And with this program our oil production will turn the corner and begin to grow in the back half of 2017. Turning to page 3, highlighting this quarter's results, we are off to a strong start and on track with our 2017 program. Production of 4 million barrels of oil equivalent and 28% oil is in line with our full year guidance.
EBITDA was 56 million and CAPEX was 41 million for the quarter generating 15 million of real free cash flow. We had one rig running for most of Q1 so new well activity is light this period. We are maintaining our full year guidance CAPEX midpoint of 215 million and no change to the other components of guidance.
On our free assets we are enthusiastic with what we are seeing in the Northwest STACK in Oklahoma. Our last reported well there, the Medill in Major County continues to outperform.
The well has cumed [ph] 102,000 barrels of oil equivalent after 148 days which is well in excess of our Meramec single lateral type curve and encourages follow-up drilling in this area. On the heels of our results and other successful industry wells we have increased our leasehold position in the Northwest STACK.
During the quarter we closed a 13,100 acre acquisition into organic leasing, we expanded our Northwest STACK position by 10,000 acres to 70,000 net acres.

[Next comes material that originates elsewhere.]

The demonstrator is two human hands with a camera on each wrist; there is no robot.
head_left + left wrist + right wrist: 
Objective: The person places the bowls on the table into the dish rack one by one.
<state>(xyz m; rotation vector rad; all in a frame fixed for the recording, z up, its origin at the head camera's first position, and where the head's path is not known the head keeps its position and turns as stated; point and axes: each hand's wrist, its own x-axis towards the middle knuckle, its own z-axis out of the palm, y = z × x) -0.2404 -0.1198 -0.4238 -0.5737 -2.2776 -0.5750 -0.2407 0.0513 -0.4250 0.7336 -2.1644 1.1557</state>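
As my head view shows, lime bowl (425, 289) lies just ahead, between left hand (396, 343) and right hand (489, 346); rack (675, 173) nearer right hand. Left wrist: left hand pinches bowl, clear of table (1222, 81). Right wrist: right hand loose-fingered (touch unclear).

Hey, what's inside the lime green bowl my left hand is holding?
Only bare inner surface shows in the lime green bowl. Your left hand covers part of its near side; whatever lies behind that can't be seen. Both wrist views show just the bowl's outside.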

Late in the first quarter we added our second rig in the Northwest STACK targeting the Meramec and have wells planned this year in all three of our Northwest STACK counties.

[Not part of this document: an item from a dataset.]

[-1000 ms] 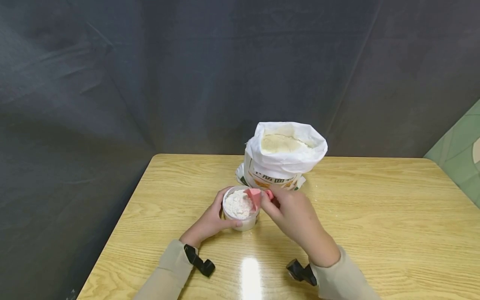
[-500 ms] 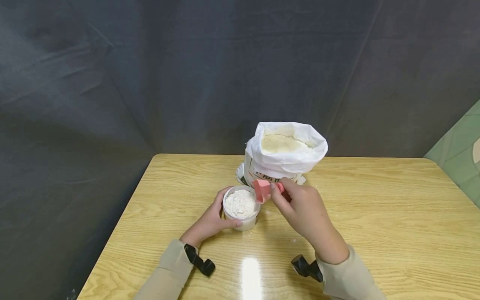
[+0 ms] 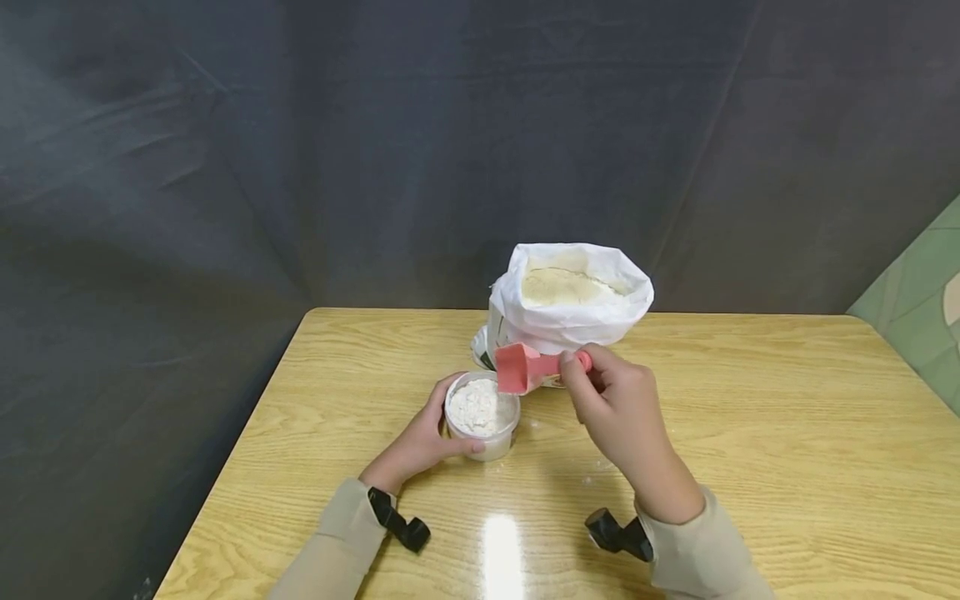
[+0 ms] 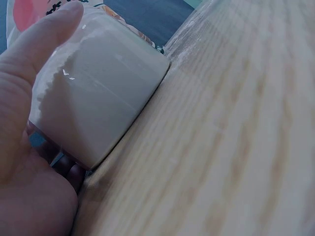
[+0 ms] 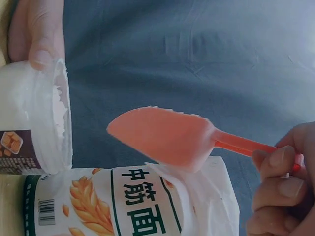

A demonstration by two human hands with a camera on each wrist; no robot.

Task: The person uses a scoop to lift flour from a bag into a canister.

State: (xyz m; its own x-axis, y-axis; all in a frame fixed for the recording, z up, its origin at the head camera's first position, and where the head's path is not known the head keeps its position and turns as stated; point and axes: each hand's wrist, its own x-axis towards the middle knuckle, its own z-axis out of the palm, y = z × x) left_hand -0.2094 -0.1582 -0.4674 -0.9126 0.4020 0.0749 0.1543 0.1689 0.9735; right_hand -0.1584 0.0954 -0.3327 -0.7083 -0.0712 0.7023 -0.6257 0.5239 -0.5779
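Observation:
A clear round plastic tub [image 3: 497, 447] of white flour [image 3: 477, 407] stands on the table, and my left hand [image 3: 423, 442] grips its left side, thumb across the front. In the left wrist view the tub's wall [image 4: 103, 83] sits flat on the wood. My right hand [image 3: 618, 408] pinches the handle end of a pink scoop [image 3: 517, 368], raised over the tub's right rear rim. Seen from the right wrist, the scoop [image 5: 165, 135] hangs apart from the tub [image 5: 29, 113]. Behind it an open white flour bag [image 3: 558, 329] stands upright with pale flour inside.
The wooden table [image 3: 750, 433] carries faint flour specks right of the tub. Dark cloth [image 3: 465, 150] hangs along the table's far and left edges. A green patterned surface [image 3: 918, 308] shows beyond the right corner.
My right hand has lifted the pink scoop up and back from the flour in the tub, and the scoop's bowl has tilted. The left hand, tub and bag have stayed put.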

For our Niobrara oil asset in the North Park Basin of Colorado first quarter daily production was just about flat with the fourth quarter despite bringing no new wells online as our teams have optimized our artificial lift program and the 2016 wells continued to outperform our type curve.
Today we will highlight cumulative production from the entire 2016 program, our very successful first C bench well, and our first extended lateral D bench well. These combined results have us excited to get a rig back in North Park at mid-year. In our traditional Mississippian asset the results remain strong.
During the first quarter we completed another multilateral full section development well the Hawk Haven. You can see the results here on page 3. Importantly this demonstrates our ability to harvest the Miss with strong rate of return projects.
While we don't have additional Miss wells on the drill schedule, we do have a solid inventory of high return projects there that will be exploited in the future. And the Miss is an important source of cash and in the first quarter generated actual free cash flow of 52 million before the benefit of any hedges.
Our balance sheet is one of the strongest among small cap EMPs. We have no debt, cash is 137 million, liquidity includes an undrawn 425 million revolver with no current plans to draw on the revolver in 2017. Now into some detail by area.
On slide 4, to reorient everyone on the Northwest STACK which we define as portions of Woodward, Major, Garfield, Dewey, and Blaine counties. The Northwest STACK is an oily asset with multiple zones primarily Meramec and Osage and within or adjacent to our existing Mississippian operating area. Here we have 70,000 net acres.
We count 20 rigs including our two active in this area right now from 12 different operators. Slide 5 outlines our Northwest STACK activity. In blue are the wells we drilled in 2016, two Meramec and one Osage well.
In orange you can see our current activity including one well in Woodward and one in southern major counties that are in early flow back or being completed and our two rigs drilling one in Major and one in Garfield County. With this level of activity we will have more Meramec well results to share next quarter.
I mentioned the 20 industry rigs running in the Northwest STACK drilling a combination of Meramec and Osage wells. On page 6 we show the Meramec results including our two wells.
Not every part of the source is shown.